Maud Queiroz Pereira teria já 94, 95 anos quando passou as últimas férias de verão no barco do filho Pedro, em que muitas vezes navegava até Ibiza ou Maiorca, em Espanha. Com o avançar da idade, só uma coisa mudou, garante uma amiga: “Já não mergulhava de cabeça no mar”. De resto, continuava a sair todas as manhãs para nadar, como também fazia quando estava na sua casa de Algés e se levantava às 7h da manhã para ir até à praia ou a uma das piscinas da sua moradia – a interior, aquecida, ou a exterior, que usava quando o tempo permitia.

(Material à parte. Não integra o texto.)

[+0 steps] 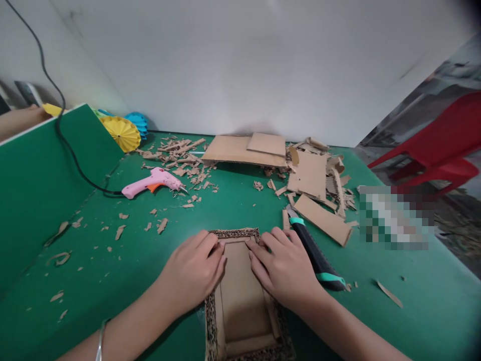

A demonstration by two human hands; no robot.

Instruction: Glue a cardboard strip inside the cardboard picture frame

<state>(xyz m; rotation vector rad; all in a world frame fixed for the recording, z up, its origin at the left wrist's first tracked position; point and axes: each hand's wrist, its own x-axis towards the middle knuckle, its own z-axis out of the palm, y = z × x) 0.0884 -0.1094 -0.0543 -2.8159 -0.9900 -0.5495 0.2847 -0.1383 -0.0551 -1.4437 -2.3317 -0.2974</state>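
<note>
A shallow rectangular cardboard frame [246, 311] with layered corrugated edges lies at the bottom middle of the head view. My left hand [195, 271] is closed on its upper left edge, fingertips curled to the inner rim. On the opposite side, my right hand [281, 265] grips the upper right edge, its index finger at the inside corner. Thin cardboard strips line the inside of the frame. Just right of my right hand lies a black and teal utility knife [313, 250], its blade end pointing away from me.
A pink glue gun [154, 183] with a black cord rests at left on the green table [124, 260]. Cardboard scraps [184, 155] and flat pieces [244, 150] lie along the back. Yellow paper fans [120, 133] are beside a green divider. A red chair [439, 135] stands at right.
</note>
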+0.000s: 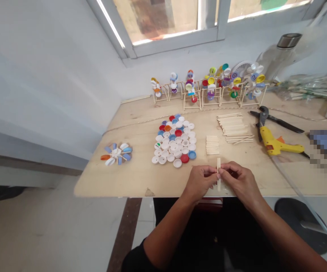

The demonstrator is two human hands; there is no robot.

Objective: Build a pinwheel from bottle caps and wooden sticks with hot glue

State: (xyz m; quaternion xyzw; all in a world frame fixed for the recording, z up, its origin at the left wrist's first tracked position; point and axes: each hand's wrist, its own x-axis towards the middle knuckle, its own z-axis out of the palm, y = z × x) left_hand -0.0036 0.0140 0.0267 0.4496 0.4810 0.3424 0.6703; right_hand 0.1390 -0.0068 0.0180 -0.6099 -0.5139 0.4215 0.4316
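Observation:
Near the table's front edge, my left hand [201,182] and my right hand [240,183] meet with thumbs and fingertips pinched around a pair of thin wooden sticks [219,162]. The two sticks stand side by side, lengthwise away from me, and my thumbs cover their middle. Just beyond my hands lies a row of short wooden sticks [212,145]. A larger pile of longer sticks [234,127] is farther back. Left of my hands, many plastic bottle caps [177,143], mostly white with some red and blue, are spread in a group.
A wheel of caps on sticks [117,153] lies at the left. Several stick frames with cap wheels [211,88] line the back. On the right are a yellow glue gun [279,143], black-handled pliers [282,121] and bagged sticks [313,87]. A cord [140,122] crosses the table.

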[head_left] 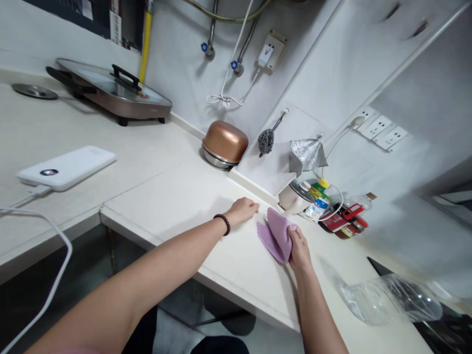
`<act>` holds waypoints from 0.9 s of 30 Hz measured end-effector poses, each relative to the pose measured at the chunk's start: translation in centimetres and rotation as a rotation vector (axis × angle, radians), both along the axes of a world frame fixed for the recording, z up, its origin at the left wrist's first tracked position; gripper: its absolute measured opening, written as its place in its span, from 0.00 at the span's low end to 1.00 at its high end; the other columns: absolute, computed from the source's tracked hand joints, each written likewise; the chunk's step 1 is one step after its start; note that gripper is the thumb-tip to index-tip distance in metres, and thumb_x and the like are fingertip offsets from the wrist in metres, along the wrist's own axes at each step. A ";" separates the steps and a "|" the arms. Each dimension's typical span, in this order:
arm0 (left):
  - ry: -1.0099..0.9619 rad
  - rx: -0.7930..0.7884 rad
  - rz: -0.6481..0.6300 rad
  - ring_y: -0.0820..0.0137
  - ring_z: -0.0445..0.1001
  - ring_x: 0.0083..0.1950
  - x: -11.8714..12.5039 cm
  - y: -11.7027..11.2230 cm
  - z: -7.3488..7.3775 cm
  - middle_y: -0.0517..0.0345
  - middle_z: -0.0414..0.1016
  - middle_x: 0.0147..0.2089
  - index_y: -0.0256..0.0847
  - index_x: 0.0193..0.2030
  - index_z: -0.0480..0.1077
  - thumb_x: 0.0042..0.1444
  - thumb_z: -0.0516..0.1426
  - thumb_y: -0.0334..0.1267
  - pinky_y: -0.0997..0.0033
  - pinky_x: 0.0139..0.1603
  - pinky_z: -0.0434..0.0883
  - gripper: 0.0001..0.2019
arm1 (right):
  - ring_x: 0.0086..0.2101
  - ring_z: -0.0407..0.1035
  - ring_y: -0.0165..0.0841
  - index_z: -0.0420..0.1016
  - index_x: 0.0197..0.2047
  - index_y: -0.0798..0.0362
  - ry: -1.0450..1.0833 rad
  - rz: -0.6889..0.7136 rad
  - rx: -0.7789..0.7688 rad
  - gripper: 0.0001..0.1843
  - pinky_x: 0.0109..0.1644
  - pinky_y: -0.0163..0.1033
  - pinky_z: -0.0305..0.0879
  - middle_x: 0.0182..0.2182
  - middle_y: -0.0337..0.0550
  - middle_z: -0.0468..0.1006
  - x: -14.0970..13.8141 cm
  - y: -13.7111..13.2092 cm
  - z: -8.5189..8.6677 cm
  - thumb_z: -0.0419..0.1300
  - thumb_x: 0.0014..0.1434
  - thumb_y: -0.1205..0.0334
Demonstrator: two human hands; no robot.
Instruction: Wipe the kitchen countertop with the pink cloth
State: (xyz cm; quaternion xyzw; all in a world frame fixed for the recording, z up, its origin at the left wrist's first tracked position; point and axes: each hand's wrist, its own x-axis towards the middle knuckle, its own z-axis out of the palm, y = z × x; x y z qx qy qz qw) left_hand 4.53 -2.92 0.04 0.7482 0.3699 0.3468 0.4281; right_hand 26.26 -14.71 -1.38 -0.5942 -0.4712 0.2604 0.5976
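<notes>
A folded purple cloth (277, 236) with a scalloped edge is gripped in my right hand (299, 248), thumb on top, just above the white countertop (236, 250). To its left, my left hand (241, 210) hovers over or rests on the counter; I cannot tell which. Its fingers are curled together, and anything inside them is hidden. A dark bead bracelet (223, 223) circles the left wrist. The two hands are a short way apart, with the cloth's edge between them.
Behind stand a copper-coloured bowl (225, 141), a small lidded pot (297, 196) and several bottles (342, 219). An electric pan (118, 93) and a white power bank (68, 167) with a cable lie left. A clear plastic container (391, 297) sits at the right.
</notes>
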 end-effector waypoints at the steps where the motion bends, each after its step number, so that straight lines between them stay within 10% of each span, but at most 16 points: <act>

A matriarca da família Queiroz Pereira, que morreu em abril, aos 98 anos, foi sempre uma mulher muito ativa: fez esqui quase até morrer, aos 90 anos ainda acompanhava os amigos caçadores no jipe (só não caçava) e até perto dessa idade reuniu todas as semanas com o administrador da Herdade dos Fidalgos, em Coruche, onde a família produz vinho.

Antes de o filho Pedro morrer, em 2018, também era raro falhar o almoço de domingo com a família dele, muitas vezes no Visconde da Luz, em Cascais. Pedro era, há muito tempo, o herdeiro mais próximo da matriarca. E isso nota-se nos três testamentos de Maud Queiroz Pereira a que a SÁBADO teve acesso, feitos em 2005, 2012 e 2015. Todos se referem apenas à quota disponível, ou seja, à parte da sua herança de que podia dispor livremente. Um primeiro testamento, de 2004, não está disponível para consulta.